| What the task requires |
Please repeat the listing exactly, starting at its first line and stopping after the line that contains "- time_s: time".

| Data shown |
══════════

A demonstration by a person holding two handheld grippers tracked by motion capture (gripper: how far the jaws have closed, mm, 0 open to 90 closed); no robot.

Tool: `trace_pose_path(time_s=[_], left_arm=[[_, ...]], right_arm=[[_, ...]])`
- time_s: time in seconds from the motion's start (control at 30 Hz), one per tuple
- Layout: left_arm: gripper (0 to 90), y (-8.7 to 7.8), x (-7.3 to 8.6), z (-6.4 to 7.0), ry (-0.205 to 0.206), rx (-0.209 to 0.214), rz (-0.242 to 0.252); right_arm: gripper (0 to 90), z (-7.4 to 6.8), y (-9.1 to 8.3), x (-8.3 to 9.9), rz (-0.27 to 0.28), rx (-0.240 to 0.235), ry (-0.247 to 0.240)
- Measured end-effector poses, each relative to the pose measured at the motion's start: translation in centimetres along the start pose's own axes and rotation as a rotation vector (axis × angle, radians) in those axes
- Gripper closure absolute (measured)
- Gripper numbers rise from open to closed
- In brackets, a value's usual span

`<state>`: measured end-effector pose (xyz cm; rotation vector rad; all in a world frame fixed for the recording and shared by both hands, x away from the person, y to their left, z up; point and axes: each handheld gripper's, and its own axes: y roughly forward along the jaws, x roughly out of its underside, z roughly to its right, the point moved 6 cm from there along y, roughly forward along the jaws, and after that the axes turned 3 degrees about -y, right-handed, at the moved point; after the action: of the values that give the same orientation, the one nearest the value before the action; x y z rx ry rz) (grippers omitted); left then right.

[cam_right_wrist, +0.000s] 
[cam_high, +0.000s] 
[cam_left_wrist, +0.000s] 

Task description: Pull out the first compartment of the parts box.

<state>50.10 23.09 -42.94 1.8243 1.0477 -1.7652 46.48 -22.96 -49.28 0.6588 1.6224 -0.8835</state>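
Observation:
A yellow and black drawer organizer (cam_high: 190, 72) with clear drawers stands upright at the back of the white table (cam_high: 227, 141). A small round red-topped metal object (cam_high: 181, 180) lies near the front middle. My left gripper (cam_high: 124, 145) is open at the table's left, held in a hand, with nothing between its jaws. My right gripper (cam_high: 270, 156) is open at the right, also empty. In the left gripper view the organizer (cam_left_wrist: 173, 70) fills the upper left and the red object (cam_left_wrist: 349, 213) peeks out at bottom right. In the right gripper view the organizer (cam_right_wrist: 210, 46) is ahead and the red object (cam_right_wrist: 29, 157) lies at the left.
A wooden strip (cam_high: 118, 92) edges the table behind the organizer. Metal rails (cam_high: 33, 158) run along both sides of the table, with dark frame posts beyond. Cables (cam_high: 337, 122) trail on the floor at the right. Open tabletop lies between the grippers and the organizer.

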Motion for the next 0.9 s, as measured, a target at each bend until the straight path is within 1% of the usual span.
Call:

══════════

| Result |
A demonstration by a person holding two handheld grippers tracked by motion capture (gripper: how far the jaws have closed, mm, 0 open to 90 closed); no robot.

Tool: `trace_pose_path(time_s=[_], left_arm=[[_, ...]], right_arm=[[_, ...]])`
- time_s: time in seconds from the motion's start (control at 30 Hz), one per tuple

A complete answer has now been given.